Mas, ela escreveu, o tribunal “não estava equipado” para fornecer “qualquer orientação significativa” com base no caso de Smith.

“Isso ocorre porque as diferenças entre os métodos usados para avaliar múltiplas pontuações de QI levantam questões complicadas sobre as quais até mesmo os especialistas podem discordar”, escreveu ela.

Sotomayor, que foi acompanhada pela juíza progressista Ketanji Brown Jackson, reconheceu que, no futuro, a alta corte pode precisar intervir “com orientações mais específicas” sobre como os tribunais de instâncias inferiores devem analisar casos de corredor da morte envolvendo múltiplas pontuações de QI que sugerem que um prisioneiro está no limite da definição de deficiência intelectual de um estado.

A decisão de não decidir atraiu uma forte repreensão de vários membros da ala conservadora do tribunal.
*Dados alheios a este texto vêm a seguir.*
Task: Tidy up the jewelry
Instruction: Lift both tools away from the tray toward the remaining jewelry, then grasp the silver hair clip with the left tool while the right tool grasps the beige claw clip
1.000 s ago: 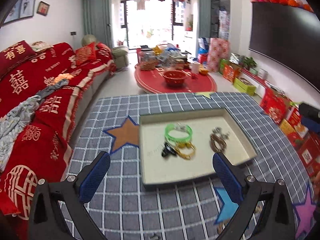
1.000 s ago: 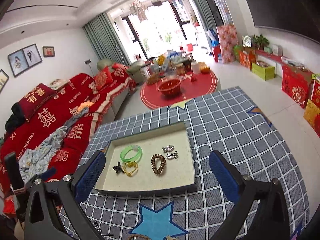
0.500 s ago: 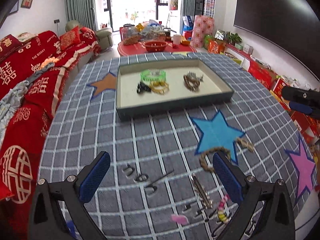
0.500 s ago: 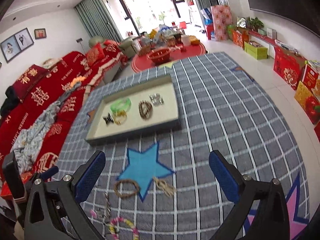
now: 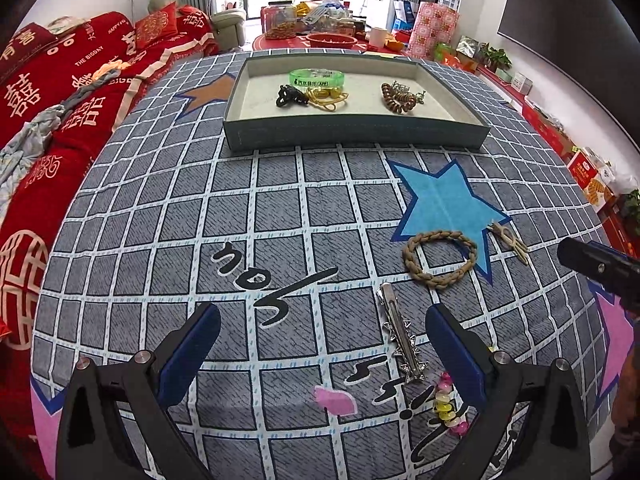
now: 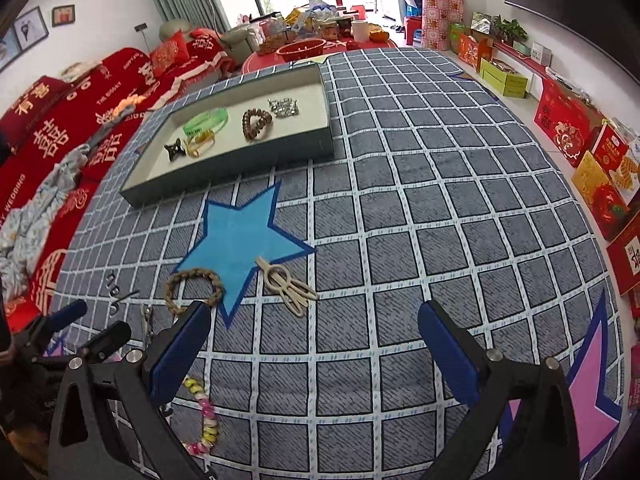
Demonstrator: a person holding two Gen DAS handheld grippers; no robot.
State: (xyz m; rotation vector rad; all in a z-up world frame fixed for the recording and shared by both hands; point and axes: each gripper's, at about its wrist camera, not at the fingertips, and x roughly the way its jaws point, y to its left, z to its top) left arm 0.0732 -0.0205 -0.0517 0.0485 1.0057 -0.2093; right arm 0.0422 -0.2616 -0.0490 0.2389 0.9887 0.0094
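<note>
A shallow grey tray (image 5: pixel 352 134) (image 6: pixel 320 146) at the table's far side holds a green bangle (image 5: pixel 317 77), a black clip, a gold band, brown beads (image 6: pixel 256 122) and silver pieces. Loose on the checked cloth lie a braided brown ring (image 5: pixel 440 258) (image 6: pixel 195 290), a beige hair comb (image 6: pixel 288 286), a silver star clip (image 5: pixel 402 340), black hairpins (image 5: pixel 260 280), a pink piece (image 5: pixel 335 400) and a bead bracelet (image 5: pixel 448 408) (image 6: pixel 204 420). My left gripper (image 5: pixel 320 352) is open above the near edge. My right gripper (image 6: pixel 312 356) is open beside the comb.
A red sofa (image 5: pixel 60 100) runs along the left. A low red table (image 6: pixel 304 46) with bowls and jars stands beyond. Red gift boxes (image 6: pixel 592 160) line the right wall. The table's near edge is close under both grippers.
Both grippers have pulled back from above the tray and tipped down toward the near part of the table. The loose jewelry has come into view. Both stay open.
</note>
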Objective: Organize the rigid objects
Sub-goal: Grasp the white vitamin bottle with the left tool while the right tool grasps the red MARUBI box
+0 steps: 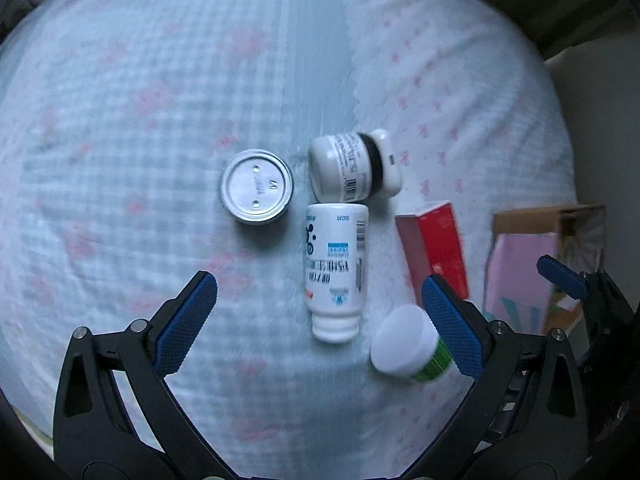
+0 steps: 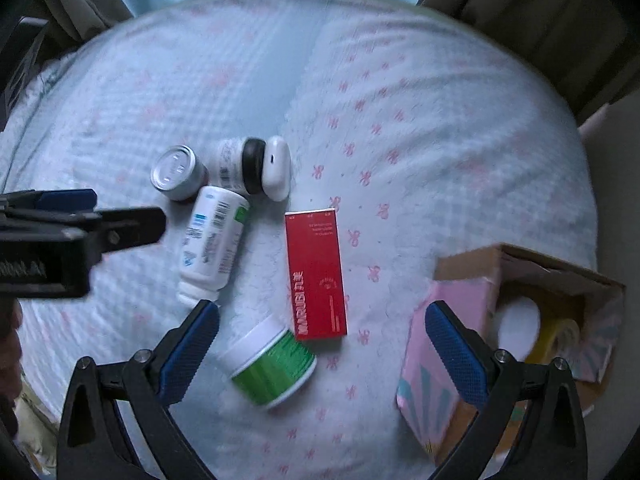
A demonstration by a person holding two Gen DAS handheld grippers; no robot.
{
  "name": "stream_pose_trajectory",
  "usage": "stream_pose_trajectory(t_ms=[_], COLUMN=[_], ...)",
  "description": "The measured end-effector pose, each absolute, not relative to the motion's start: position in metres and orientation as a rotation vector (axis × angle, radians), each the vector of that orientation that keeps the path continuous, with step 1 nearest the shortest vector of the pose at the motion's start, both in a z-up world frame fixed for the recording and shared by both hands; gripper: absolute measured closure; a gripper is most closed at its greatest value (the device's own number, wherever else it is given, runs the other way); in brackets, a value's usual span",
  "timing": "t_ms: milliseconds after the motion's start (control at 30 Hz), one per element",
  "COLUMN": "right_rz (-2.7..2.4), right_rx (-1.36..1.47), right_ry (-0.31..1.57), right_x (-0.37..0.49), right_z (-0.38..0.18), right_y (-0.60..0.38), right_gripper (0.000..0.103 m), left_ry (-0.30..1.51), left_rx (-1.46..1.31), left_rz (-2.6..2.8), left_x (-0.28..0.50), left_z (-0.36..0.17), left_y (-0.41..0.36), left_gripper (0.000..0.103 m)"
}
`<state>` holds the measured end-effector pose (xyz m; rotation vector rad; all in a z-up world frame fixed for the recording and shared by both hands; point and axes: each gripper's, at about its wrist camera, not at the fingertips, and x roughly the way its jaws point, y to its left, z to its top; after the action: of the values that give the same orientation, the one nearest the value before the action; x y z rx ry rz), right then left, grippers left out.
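On the bed [image 2: 420, 128] the things lie in a loose cluster. The tin can [image 2: 176, 174] stands upright at the far left, with the jar [image 2: 256, 168] on its side just to its right — the two nearly touching. In front of them lies the bottle [image 2: 212, 244] on its side, its base near both. To the right of the bottle lies the flat carton [image 2: 316, 276], and the tub [image 2: 272, 364] lies tipped just before the carton's near end. Well to the right sits an open box [image 2: 520, 320] at the bed's edge.
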<state>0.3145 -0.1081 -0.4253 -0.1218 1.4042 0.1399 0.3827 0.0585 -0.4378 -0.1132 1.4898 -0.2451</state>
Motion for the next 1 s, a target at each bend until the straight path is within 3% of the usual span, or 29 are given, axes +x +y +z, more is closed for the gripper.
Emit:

“Para evitar a execução, Smith tentou convencer os tribunais de que não é inteligente o suficiente para ser executado”, escreveu Thomas. “Hoje, a Suprema Corte recompensa os esforços de Smith.”

“Smith não é insuficientemente inteligente para ser executado”, Thomas escreveu, acrescentando que acreditava que o tribunal deveria anular o precedente de 2002 que proíbe a execução de pessoas com deficiência intelectual, o qual ele disse ter “gerado apenas confusão e absurdo”.

Dado que quatro juízes discordaram publicamente, ficou claro que os juízes conservadores Brett Kavanaugh e Amy Coney Barrett, bem como os progressistas do tribunal, concordaram em rejeitar o caso.

O caso rejeitado “é um pouco surpreendente, visto que seis dos juízes escreveram ou aderiram a longos pareceres expondo seus pontos de vista sobre o mérito”, disse Steve Vladeck, analista da Suprema Corte da CNN Internacional e professor do Centro de Direito da Universidade de Georgetown.

“Certamente parece que os juízes Kavanaugh e Barrett estavam dispostos a ficar do lado do prisioneiro no corredor da morte neste caso, mas preferiram fazê-lo emitindo esta decisão sumária e processual, em vez de se juntarem ao voto concorrente da juíza Sotomayor. Não é incomum ver tais ‘desvios’ sem 63 páginas de pareceres de ambos os lados; mas é consideravelmente incomum ver isso acontecer com elas.”

A decisão do tribunal influenciará onde outros estados traçam a linha de elegibilidade para sentenças de morte. O governo Trump, que está pressionando para reiniciar as execuções federais, ficou do lado do Alabama.

Smith confessou ter assassinado Van Dam, mas ofereceu versões conflitantes do crime, de acordo com os registros do tribunal.

O estado disse à Suprema Corte que Smith “espancou brutalmente” Van Dam com um martelo e uma serra “para roubar US$ 140 (cerca de R$ 700, na cotação atual), as botas do homem e algumas ferramentas”.

Os tribunais de instâncias inferiores analisaram vários fatores, além dos testes de QI, e concluíram que Smith tem deficiência intelectual.

Smith teve dificuldades na escola desde o primeiro ano, concluiu o 11º Circuito, o que levou seu professor a rotulá-lo como um “aluno de baixo desempenho”.

Quando estava no quarto ano, Smith foi colocado em uma classe para pessoas com dificuldades de aprendizagem.

Smith então reprovou no sétimo e oitavo anos antes de abandonar a escola, de acordo com os registros do tribunal, e passou “grande parte dos quinze anos seguintes na prisão” por arrombamento e receptação de bens roubados.

O caso de Smith já havia chegado à Suprema Corte em 2023, quando o Alabama pediu aos juízes que anulassem a decisão do 11º Circuito a seu favor.

Depois de analisar o caso por meses, os juízes anularam sumariamente a decisão do 11º Circuito e ordenaram que aquele tribunal revisasse o caso novamente.

O tribunal de apelações chegou à mesma conclusão após uma nova revisão e o Alabama recorreu novamente à Suprema Corte no ano passado.